Oh, but there’s something that gets you in London. There’s something here that makes you want to stay in London. A lot of people don’t want it. If they’ve got a house, they want to live on their own. They don’t want other people to live near them. It’s funny. I’ve got a neighbour, she doesn’t like certain people, but when she was ill they come in and helped her, didn’t they? She doesn’t want them to live near her, but I’m pleased to have them live near me in case. All different nationalities, all different people mixed up. They help me a lot, these people. I go in every day and they help me up the stairs. I’ve got my key but they open the door, and it’s a very heavy door. I’ve had so many offers to move out, to places like Hertford and that, but …
She taps her finger against her mug of tea. It’s just been delivered to her by a volunteer at the community centre.
*
I’ve packed up three times and each time I had to tell my grandson, I’m sorry, I don’t want to go. I don’t want to move. I’m staying where I am now. My son-in-law, he died. They’ve got a plant-hire business down Broxbourne way, but he died, and my daughter was left on her own. They’d bought me a flat down there, a lovely flat, near the river at Broxbourne. I had packed everything. But I said to him, I don’t really want to move. I want to stay in London. It was a flat by the river in Broxbourne, a nice building, two or three flats in it. It was very nice. They were buying it for me, and it was going cheap because a nurse and her son was selling it. But I told him I wanted to stay where I am. So I unpacked. He was a bit annoyed.
Another time, my children come here and they say, we’ll be taking you out on the Sunday. Where are we going? Come on, we’ll go. And I went with them. Did I ever. And they took me to a flat also in Broxbourne. It was a nice flat with old ladies and that. They said, you can move out with the ladies. I didn’t feel as if I wanted to go. I didn’t want to move at all. But I talked to the ladies, or I tried to. I went downstairs and had a cup of tea. There you were, sat on a settee with a book, and they didn’t talk. I looked around at these ladies in Broxbourne. I looked back and forth. I looked at this flat. I thought, they’re not very friendly here. It was so quiet. It might have been painful for them to even say a word. But an old lady with a walker was there. I went over and talked to her. She was looking for company and that.
She spoke very slowly. But anyway, I didn’t take it, not that flat.
There’s something that gets you in London and you don’t want to let go. It’s so quiet in the country, isn’t it? Too quiet. You meet so many people here that you get to talk to and that. I’ve been here so many years, I’ve picked up so many friends. I think there’s something here in the East End. It’s all different nationalities. You get mixed up with them, don’t you? When I ran the little charity shop round there, I used to meet all sorts of people, mostly Asians. My best customers, the Asians. Plenty of men round there had no places to live and that. And they used to come in to buy bits of furniture. They must have been given little flats eventually, and they’d take their little bits of furniture.

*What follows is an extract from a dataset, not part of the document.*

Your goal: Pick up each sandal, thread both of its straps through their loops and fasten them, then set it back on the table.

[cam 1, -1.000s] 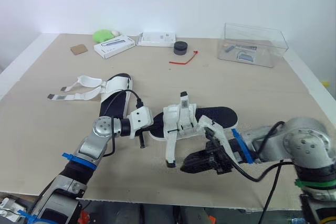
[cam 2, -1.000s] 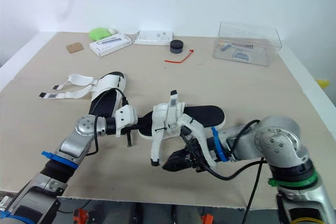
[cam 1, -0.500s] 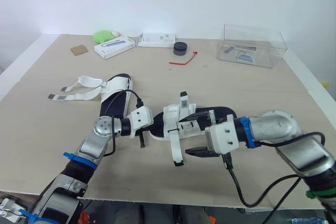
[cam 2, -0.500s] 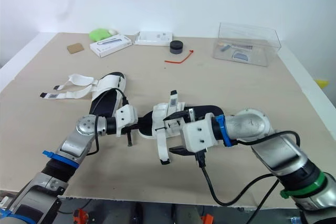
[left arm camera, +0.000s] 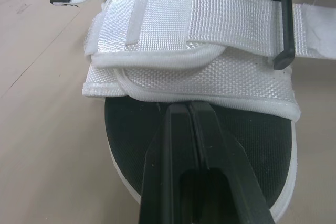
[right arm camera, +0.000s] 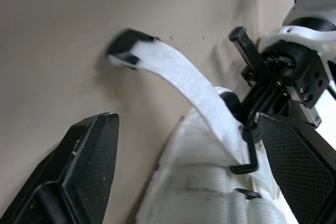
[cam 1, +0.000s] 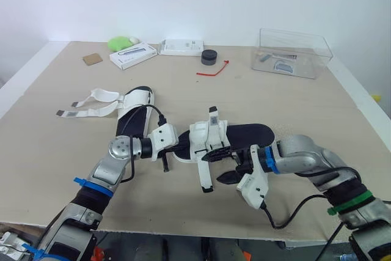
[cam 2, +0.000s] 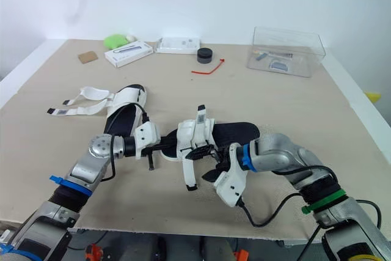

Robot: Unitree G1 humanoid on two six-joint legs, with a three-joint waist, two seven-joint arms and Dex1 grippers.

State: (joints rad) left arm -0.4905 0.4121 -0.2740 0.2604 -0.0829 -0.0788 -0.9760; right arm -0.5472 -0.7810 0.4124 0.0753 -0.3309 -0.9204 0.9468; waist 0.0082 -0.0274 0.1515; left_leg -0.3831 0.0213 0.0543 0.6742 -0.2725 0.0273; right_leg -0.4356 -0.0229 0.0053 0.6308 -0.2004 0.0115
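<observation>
A black-soled sandal (cam 1: 247,132) with white straps lies mid-table. One white strap (right arm camera: 178,85) with a black tip (cam 1: 206,187) hangs out of its loop down to the table. My left gripper (cam 1: 178,145) is shut, with its fingertips (left arm camera: 189,124) resting on the black insole just behind the straps. My right gripper (cam 1: 221,166) is open wide beside the hanging strap, one finger (right arm camera: 79,171) on each side, holding nothing. The second sandal (cam 1: 137,111) lies to the left, its loose straps (cam 1: 91,103) spread flat on the table.
Along the far edge stand two white boxes (cam 1: 132,54) (cam 1: 181,45), a green object (cam 1: 119,42), a brown card (cam 1: 91,57), a black round puck (cam 1: 209,56), a red tie (cam 1: 214,68) and a clear plastic box (cam 1: 293,53).
My right gripper has opened wide, turned at the wrist and risen from the table near the strap tip to beside the sandal's straps. The left gripper and both sandals have stayed put.
</observation>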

Oh, London. You never know if you’re going to be ill or fall. I did fall years ago and I crawled to the door and I opened the door and I called help. Two Asian boys that live upstairs, they come and they got me help. They phoned the ambulance, got my son for me, helped me right to the last, right until I got into the ambulance. You wouldn’t think that, but they did. They stayed with me until the ambulance come and my son come. They held my hand.